成田空港・本当の歴史
尾瀬あきら「ぼくの村の話」
2007/4/26

 毎日、旅行客で賑わう成田空港。この空港が出来るまでには国と住民との激しい抗争がありました。私が小さい頃は、ニュース番組でその争いがいつも報道されていました。
 それまでそこの暮らしていた人たちが、突然立ち退きを命じられる。反対する住民は機動隊と衝突する。当時の報道では、国の命令を聞かずに居座る住民が"悪"ととれるような感じが否めませんでした。しかし、実際はどうでしょうか。

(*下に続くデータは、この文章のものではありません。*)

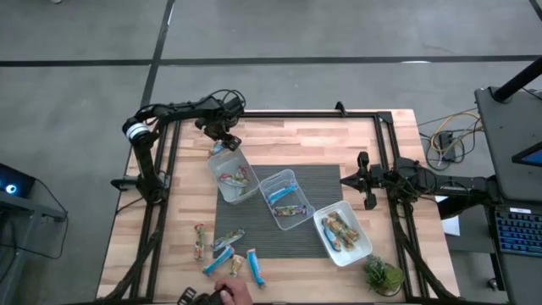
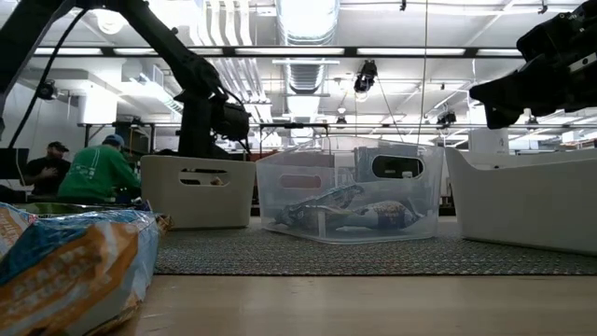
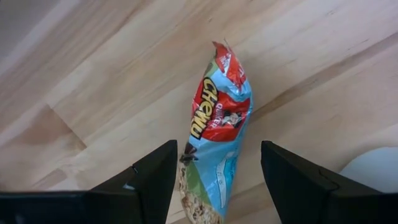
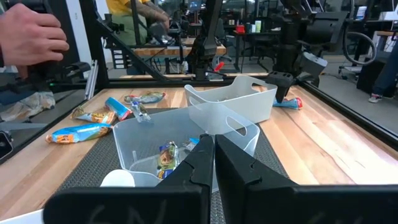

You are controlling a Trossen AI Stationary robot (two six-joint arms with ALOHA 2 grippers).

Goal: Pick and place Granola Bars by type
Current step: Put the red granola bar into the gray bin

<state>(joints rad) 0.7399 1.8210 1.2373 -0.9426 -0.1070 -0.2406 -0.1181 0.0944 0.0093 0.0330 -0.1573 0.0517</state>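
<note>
Right under my left wrist camera lies a Chewy granola bar (image 3: 216,134), blue and red wrapper, flat on the bare wooden table (image 1: 339,135). My left gripper (image 1: 222,142) hangs over it with fingers (image 3: 152,177) spread wide, one on each side of the wrapper and neither touching it. From overhead, this bar sits toward eleven o'clock on the table, just beside the far corner of the left tub (image 1: 234,175).

Three clear tubs run in a diagonal across the dark mat (image 1: 322,182): the left tub holds a few bars, the middle tub (image 1: 286,199) holds blue ones, and the right tub (image 1: 342,233), toward five o'clock, holds tan ones. A loose scatter of bars (image 1: 222,250) lies at seven o'clock near the front edge, where a person's hand (image 1: 230,293) reaches in.

My right gripper (image 1: 363,178) waits at three o'clock, well apart from the tubs, fingers pressed together with nothing between them. A small green plant (image 1: 383,274) stands at five o'clock.
</note>
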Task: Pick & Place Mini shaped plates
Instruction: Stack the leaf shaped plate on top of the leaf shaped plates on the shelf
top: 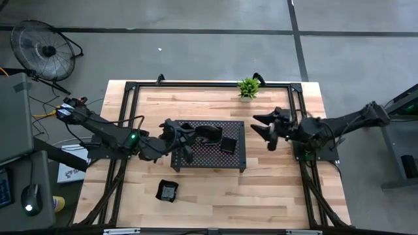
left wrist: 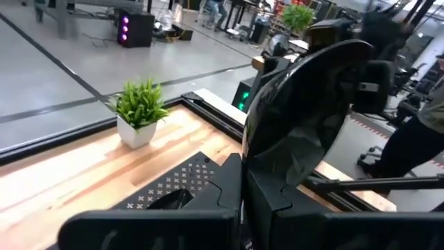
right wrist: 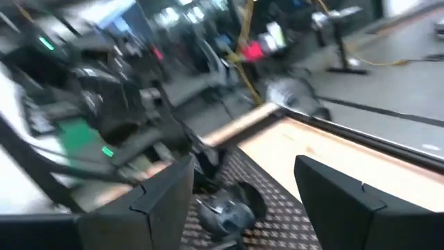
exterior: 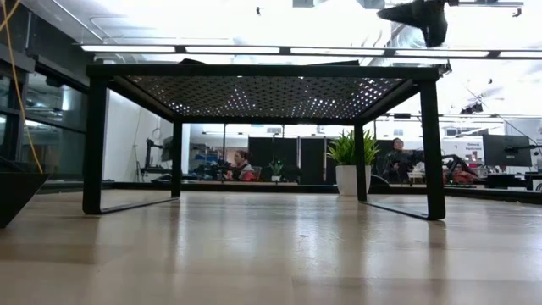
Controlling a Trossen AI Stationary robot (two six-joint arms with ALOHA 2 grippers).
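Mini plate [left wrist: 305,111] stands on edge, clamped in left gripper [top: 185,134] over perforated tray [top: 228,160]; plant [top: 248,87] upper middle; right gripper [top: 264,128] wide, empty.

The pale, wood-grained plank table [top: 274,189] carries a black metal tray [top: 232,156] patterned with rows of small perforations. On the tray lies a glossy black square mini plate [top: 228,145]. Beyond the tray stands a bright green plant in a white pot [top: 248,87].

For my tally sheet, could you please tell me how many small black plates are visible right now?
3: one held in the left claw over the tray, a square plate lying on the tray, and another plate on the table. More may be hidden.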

 今回紹介する「ぼくの村の話」は、ほぼノンフィクションで語られる、本当の成田抗争です。
 1966年、千葉県成田。そこには広大な農村地帯、そして御料陵牧場があり、住民達は平和に暮らしていました。しかし突然、国はそこに国際空港建設を発表し、住民に立ち退きを命じます。長年、代々にわたって暮らしてきたこの土地をそう簡単に捨てられるものではありません。しかし、国の裏工作により、次第に土地を離れていく住民。残った住民たちはさらに団結し、子供から老人までが反対運動に参加しますが、これらの住民達を
国はカネと暴力で駆逐しようとします。当然、これらの力に勝てるはずも無く、自ら命を絶ち抗議する者も現れます。そして、ついにはほぼすべての住民たちが、国の圧力により長年住んだこの土地から離れていきました。…そんな歴史の上で建設されたのが成田空港なのです。
 この闘争は終わったわけではありません。現在でも土地の拡張工事による住民との対立が続いているのです。

 この漫画に登場するすべての人物が不憫でなりません。
国家の恐ろしさをまざまざと見せてくれる漫画です。